TÜV SÜD tests the cyber security of IVD medical devices

New white papers

New white papers

1 June 2023

The increasingly widespread digital connectivity of medical infrastructure is giving rise to complex systems with hosts of different interfaces that are potentially vulnerable to attacks. The IVDR requests manufacturers to furnish proof of cyber security before they place their products on the market. The transitional periods for already certified IVD medical devices will expire in stages from 26 May 2025 onwards. However, bottlenecks in conformity assessment procedures may lie ahead owing to the limited number of Notified Bodies to perform them. TÜV SÜD offers support in the form of comprehensive testing services and provides new white papers.

“Cyber security concerns all equipment that can be connected to a network. Hospital laboratories and hospital wards have numerous IVD medical devices that are connected with medical devices and information systems”, says Dr Alexander Stock, Project Manager IVD Medical Device Testing at TÜV SÜD, and warns, “Unauthorised access can result in loss of confidential data and may jeopardise patient safety – or even public health.” The manipulation of test data may lead to misdiagnoses and thus to incorrect or unsuitable therapies, but also to wrong conclusions in cases such as assessment of the infection incidence in a pandemic. Manufacturers and operators of non-secure IVD medical devices need to expect both financial risks and reputation damage.

The race for patient safety is on

Cyber security risks should be considered from an early stage, and then continuously throughout the product life cycle – from design and development to production, installation, and servicing and maintenance. The reason for this requirement is that new vulnerabilities that may leave IVD instruments open to cyber-attacks are identified and published on a daily basis. These vulnerabilities stem from sources such as modules or libraries of programming languages and operating systems. Manufacturers consequently need to engage in continuous risk analyses, permanently offer updates for their instruments, keep their instruments in line with the state of the art and take quick action if necessary.

IVD instruments require the same cyber-security assessment as connected medical devices do, including threat modelling and threat analyses. The methods from cyber-risk management are aimed at identifying threats at an early stage and deriving measures therefrom.
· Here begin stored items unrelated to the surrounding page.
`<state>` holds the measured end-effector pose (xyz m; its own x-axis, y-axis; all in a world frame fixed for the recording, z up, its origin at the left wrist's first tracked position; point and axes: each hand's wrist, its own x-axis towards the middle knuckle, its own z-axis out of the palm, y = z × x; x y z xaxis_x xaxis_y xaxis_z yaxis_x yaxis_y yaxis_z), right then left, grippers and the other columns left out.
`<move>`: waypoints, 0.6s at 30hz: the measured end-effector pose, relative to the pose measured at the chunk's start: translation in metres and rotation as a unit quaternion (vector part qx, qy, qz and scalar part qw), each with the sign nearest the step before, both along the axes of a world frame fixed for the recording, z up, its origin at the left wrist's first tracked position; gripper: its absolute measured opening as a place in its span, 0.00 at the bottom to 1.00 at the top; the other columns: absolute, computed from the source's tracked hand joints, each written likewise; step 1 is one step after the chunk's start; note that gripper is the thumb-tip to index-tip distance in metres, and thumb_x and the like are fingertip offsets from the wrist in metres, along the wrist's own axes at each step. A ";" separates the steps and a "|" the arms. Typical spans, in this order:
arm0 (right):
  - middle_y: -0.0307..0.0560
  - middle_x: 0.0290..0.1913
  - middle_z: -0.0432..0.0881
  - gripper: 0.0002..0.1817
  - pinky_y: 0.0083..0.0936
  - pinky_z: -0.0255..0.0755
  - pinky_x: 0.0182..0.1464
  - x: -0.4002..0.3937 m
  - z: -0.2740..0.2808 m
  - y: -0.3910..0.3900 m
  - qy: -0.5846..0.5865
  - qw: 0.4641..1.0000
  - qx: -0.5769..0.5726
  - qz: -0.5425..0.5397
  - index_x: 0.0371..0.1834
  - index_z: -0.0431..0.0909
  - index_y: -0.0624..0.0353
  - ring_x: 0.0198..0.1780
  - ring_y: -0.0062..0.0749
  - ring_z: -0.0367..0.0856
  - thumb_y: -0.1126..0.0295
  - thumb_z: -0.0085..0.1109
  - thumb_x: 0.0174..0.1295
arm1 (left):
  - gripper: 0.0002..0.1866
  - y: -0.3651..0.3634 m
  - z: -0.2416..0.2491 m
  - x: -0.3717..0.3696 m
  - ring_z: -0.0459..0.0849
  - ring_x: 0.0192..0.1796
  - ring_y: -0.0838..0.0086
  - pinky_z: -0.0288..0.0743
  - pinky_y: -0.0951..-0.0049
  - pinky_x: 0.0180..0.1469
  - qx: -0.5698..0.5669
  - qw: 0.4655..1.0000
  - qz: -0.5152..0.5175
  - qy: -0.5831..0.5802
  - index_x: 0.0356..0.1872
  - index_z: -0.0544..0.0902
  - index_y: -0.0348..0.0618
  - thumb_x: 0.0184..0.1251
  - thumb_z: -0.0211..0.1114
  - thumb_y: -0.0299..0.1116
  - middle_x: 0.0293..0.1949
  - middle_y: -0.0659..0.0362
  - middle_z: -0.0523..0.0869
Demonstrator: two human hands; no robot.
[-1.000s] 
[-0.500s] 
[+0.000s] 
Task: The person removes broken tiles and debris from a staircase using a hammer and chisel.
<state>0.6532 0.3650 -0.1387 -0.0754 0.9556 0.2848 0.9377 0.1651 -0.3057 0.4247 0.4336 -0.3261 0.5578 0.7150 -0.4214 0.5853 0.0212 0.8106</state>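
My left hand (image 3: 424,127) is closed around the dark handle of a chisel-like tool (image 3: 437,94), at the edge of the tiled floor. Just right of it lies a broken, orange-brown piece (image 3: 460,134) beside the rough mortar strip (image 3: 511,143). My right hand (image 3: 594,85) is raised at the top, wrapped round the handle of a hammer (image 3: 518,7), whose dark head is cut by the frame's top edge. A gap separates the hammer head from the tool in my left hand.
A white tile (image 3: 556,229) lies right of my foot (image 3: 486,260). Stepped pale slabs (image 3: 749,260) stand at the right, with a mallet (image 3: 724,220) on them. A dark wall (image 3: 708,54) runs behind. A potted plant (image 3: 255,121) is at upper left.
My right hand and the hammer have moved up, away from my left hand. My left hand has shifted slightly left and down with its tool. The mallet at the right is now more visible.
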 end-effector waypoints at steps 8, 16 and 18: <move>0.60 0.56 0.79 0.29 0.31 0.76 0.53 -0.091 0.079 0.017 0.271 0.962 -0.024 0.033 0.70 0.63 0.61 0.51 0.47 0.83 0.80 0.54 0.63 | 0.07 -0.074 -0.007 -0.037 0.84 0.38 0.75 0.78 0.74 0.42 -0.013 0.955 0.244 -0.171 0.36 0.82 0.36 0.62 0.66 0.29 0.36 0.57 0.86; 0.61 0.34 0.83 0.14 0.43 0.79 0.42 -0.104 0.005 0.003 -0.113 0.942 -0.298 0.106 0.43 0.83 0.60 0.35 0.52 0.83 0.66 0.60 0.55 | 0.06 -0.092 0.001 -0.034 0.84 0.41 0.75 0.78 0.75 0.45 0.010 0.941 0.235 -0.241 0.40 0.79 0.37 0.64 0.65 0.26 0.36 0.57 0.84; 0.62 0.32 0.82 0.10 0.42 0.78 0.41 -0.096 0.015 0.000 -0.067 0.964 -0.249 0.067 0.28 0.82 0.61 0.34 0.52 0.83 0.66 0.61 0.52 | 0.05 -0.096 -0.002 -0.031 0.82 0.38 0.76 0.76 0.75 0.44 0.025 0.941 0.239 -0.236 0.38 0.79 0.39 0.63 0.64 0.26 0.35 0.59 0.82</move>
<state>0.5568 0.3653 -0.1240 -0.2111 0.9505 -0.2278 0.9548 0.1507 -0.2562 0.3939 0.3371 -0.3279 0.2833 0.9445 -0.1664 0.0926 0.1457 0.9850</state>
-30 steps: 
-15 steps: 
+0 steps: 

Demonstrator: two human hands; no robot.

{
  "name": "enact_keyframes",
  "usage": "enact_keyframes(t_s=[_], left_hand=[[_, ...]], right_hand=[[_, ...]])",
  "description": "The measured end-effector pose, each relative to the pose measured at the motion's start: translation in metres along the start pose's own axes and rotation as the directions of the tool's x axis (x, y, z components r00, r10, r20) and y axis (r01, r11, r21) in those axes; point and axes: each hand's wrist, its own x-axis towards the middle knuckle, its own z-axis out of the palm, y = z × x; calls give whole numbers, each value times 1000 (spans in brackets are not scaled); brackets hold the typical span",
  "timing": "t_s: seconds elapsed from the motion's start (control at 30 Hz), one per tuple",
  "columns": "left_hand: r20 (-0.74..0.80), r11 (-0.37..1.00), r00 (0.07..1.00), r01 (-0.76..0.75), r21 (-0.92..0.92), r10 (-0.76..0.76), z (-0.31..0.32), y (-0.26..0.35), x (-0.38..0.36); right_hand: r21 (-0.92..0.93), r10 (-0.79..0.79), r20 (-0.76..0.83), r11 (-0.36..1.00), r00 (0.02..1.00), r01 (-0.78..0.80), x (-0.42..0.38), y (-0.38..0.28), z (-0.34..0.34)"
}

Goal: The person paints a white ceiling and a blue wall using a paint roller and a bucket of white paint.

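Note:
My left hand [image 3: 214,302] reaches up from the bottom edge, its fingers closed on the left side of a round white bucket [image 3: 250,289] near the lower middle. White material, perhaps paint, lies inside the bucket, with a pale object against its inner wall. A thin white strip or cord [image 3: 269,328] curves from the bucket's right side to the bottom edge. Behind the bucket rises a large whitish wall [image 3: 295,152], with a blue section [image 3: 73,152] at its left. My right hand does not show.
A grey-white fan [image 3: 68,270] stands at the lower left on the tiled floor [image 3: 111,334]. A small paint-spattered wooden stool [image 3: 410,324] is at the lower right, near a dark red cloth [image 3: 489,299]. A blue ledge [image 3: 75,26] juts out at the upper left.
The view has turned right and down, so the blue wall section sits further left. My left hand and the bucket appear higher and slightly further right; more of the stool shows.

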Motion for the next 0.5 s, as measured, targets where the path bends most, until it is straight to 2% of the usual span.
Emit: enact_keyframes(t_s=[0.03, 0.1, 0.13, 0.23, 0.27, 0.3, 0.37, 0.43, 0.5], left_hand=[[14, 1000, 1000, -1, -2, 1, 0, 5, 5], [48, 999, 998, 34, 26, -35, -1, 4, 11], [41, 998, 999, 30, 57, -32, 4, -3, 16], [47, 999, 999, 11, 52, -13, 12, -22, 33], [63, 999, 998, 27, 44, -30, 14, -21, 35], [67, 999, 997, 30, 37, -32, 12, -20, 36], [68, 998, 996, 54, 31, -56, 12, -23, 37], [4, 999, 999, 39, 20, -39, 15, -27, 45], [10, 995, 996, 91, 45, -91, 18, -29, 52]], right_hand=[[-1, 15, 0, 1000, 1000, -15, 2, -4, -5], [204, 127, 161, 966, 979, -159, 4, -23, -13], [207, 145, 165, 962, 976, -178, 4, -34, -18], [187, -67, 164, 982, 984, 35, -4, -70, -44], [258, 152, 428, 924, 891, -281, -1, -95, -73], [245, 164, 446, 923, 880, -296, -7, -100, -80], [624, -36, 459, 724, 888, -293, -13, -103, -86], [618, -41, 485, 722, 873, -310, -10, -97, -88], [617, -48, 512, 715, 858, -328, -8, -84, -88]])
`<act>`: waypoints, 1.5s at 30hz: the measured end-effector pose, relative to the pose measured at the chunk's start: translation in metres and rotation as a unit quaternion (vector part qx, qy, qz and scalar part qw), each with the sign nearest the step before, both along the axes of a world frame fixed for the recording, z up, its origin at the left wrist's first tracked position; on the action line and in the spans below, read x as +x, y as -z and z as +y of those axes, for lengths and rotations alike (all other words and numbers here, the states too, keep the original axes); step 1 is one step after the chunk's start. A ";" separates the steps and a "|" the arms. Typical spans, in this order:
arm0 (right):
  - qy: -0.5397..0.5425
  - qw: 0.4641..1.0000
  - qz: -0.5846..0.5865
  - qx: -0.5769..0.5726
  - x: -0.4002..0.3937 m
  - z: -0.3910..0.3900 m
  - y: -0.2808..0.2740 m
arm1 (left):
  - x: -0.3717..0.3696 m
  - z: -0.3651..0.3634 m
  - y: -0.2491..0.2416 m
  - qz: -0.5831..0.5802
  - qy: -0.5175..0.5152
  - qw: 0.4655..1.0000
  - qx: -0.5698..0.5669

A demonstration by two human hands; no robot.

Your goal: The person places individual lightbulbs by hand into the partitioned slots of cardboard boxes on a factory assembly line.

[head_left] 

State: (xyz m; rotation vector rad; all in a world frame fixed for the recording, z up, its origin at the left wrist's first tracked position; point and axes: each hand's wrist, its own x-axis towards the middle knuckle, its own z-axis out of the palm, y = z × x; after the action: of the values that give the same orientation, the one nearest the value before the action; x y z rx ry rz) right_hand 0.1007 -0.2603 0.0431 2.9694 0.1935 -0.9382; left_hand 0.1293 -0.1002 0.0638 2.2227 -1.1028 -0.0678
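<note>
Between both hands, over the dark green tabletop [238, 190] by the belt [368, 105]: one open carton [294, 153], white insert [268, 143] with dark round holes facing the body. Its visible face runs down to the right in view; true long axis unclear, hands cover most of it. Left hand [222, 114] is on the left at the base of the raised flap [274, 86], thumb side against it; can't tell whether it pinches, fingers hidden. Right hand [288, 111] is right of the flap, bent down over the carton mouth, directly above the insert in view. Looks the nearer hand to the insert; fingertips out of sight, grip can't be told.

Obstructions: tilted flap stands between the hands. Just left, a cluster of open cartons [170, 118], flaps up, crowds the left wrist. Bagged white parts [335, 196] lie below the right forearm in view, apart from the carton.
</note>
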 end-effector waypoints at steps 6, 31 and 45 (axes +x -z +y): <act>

The mandatory regulatory basis is the IVDR, which sets forth the essential cyber-security requirements in its Annex I. Further guidance is provided by the “MDCG guidelines” published by the EU’s Medical Device Coordination Group, the position paper of the Notified Bodies, and the standards ISO 14971, governing risk management of medical devices, and IEC 81001-5-1, for safety-related activities throughout the software lifecycle.

On top of this, TÜV SÜD has developed three white papers benefiting both manufacturers and operators: one on the topic of cyber-security of medical devices in accordance with IEC 81001-5-1, a health-software standard; one addressing the product standard IEC TR 60601-4-5 for medical electrical equipment; and a highly topical one that directly addresses the cyber security of IVD instruments and medical devices.

Five-step approach to maximum safety

TÜV SÜD has accredited testing laboratories and offers comprehensive testing services for IVD instruments and devices, as well as product-specific cyber security tests. Depending on the IVD device’s stage in the product lifecycle, testing can comprise up to five steps:

  1. Training on standards and regulatory requirements
  2. Early-bird assessment
  3. Fuzzing
  4. Vulnerability scanning
  5. Penetration test

Furthermore, TÜV SÜD operates the only accredited laboratory for testing and validation in accordance with IEC TR 60601-4-5. The experts are familiar with the various country-specific regulatory requirements. They support manufacturers in placing their IVD instruments and IVD medical devices on the market in a time-efficient manner, and know the details of the requirements regarding compliance of documentation.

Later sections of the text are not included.